Avec ses soldats surréalistes, L'ennemi tire dans le mille".

Catherine Makereel - Le Soir - 19/8/2010 - ★★★★



© Nanciboulette



"Autre pari à relever, celui de monter "L’ennemi", l’excellent album de Davide Cali et Serge Bloch paru chez Sarbacane. Adapter un récit construit sur l’attente, le non-événement et l’absurde n’est pas à la portée de tous les metteurs en scène. Chevronné, Bernard Massuir ne s’y est pas trompé et se réjouit certainement d’avoir accepté la proposition du comédien Stéphane Groyne séduit par le livre.

Que ferait-il si c’était fini ? Il mangerait du chocolat, changerait de chaussettes tous les jours et ferait cinq enfants. Tels sont quelques-uns des rêves de l’homme qui, caché au fond de son trou, et muni du manuel du bon soldat, a bel et bien le temps de penser à plus tard. Qui se cache dans le trou d’en face ? Que fait-il ? A-t-il un visage, une famille ? C’est un tueur, assurément. Il faudra donc tirer avant qu’il ne tire. "L’ennemi" par la Compagnie MicMac donne d’emblée de la consistance aux Rencontres théâtre jeune public après une première journée plus mitigée. Cette nouvelle compagnie relève en effet le défi haut la main.

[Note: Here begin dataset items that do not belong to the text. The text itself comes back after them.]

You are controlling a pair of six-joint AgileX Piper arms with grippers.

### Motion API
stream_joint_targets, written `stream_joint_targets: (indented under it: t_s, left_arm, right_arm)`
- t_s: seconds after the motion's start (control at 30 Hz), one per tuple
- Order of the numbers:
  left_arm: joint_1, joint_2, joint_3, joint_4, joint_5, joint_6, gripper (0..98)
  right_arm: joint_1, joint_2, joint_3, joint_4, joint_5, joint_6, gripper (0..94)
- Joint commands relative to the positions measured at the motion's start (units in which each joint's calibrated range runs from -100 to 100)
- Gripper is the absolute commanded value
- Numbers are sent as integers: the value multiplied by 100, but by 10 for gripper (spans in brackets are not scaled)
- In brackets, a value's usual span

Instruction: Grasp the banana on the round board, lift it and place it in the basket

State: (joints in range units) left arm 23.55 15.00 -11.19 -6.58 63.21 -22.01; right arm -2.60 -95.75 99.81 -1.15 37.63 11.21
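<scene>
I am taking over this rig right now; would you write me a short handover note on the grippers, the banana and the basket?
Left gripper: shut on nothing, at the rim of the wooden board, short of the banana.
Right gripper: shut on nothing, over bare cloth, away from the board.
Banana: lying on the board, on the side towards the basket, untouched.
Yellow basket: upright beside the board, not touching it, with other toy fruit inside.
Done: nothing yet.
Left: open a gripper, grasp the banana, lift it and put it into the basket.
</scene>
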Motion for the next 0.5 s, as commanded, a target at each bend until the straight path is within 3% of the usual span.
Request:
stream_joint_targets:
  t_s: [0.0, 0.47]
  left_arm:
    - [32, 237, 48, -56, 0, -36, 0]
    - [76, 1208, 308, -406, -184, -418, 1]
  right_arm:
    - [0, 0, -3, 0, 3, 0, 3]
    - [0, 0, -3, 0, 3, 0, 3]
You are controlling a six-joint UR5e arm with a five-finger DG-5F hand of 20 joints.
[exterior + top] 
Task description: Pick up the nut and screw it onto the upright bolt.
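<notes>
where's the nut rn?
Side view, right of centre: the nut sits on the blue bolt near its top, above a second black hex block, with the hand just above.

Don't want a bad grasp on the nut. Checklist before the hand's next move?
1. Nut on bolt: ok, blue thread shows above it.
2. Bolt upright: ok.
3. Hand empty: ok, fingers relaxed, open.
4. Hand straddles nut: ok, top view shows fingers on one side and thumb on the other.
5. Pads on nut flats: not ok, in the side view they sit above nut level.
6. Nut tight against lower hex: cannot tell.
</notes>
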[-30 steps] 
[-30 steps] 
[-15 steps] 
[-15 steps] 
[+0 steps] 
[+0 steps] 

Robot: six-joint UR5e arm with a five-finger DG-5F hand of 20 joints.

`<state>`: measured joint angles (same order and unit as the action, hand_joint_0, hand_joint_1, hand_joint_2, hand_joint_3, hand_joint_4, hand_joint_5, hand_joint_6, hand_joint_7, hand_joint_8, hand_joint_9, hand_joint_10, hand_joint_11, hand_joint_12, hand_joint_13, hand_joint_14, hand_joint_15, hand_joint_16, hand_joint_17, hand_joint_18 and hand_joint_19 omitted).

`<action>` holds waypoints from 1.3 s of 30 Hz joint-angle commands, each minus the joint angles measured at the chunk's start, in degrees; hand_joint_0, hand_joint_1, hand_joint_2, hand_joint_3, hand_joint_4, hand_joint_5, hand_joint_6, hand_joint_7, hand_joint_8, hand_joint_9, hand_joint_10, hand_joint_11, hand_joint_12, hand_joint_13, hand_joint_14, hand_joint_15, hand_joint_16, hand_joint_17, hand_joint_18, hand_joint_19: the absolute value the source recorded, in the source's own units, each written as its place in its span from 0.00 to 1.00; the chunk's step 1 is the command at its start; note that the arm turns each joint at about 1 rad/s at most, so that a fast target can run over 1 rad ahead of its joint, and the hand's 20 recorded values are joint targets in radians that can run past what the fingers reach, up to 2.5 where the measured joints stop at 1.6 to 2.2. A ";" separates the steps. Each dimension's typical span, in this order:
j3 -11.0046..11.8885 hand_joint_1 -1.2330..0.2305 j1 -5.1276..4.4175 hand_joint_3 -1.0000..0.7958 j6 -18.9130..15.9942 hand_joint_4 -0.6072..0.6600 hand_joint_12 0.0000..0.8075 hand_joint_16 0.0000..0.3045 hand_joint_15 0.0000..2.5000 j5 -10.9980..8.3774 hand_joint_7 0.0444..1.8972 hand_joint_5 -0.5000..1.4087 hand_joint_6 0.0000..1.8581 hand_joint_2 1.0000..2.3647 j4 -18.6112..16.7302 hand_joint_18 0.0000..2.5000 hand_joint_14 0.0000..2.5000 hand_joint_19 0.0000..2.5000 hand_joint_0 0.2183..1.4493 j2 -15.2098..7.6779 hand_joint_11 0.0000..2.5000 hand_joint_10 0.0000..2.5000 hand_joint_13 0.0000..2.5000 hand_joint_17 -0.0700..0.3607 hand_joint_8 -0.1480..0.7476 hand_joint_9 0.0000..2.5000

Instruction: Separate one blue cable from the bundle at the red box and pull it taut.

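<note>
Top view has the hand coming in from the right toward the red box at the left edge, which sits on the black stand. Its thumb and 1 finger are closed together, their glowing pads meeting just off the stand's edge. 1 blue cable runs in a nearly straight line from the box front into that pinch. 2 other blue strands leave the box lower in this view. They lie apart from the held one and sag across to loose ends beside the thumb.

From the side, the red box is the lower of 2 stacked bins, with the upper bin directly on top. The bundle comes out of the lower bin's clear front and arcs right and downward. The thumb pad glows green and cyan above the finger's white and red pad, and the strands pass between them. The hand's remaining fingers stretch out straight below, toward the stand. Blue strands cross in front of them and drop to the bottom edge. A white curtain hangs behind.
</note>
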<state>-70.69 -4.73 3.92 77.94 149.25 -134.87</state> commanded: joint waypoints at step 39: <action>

Plantés dans un décor d’une grande simplicité, Stéphane Groyne et Thierry Boivin, qui jouent le nonsense à merveille, s’observent du coin de l’œil, répètent les mêmes gestes, s’interrogent et s’ennuient. On se croirait parfois dans "Le Désert des tartares" Quelques incursions viennent rythmer le texte, inscrire le lazzi du temps qui passe, accélérer le mouvement et susciter le rire dans une scénographie d’une belle efficacité. Un casque, une mitraillette, une moustache en carton et l’imaginaire est en marche. Elliptique et épurée, la mise en scène en deux dimensions de Bernard Massuir respecte la ligne claire du livre illustré par Serge Bloch. Et si la Grande Guerre a inspiré les auteurs, celles d’Irak ou d’ailleurs se nichent aussi dans cette adaptation libre.

"Je voulais garder une distance car le sujet doit être traité de la sorte. Je crois que la simplicité sert le propos et aide à la réflexion" nous confiait Bernard Massuir à l’issue d’une représentation chaleureusement applaudie par le public".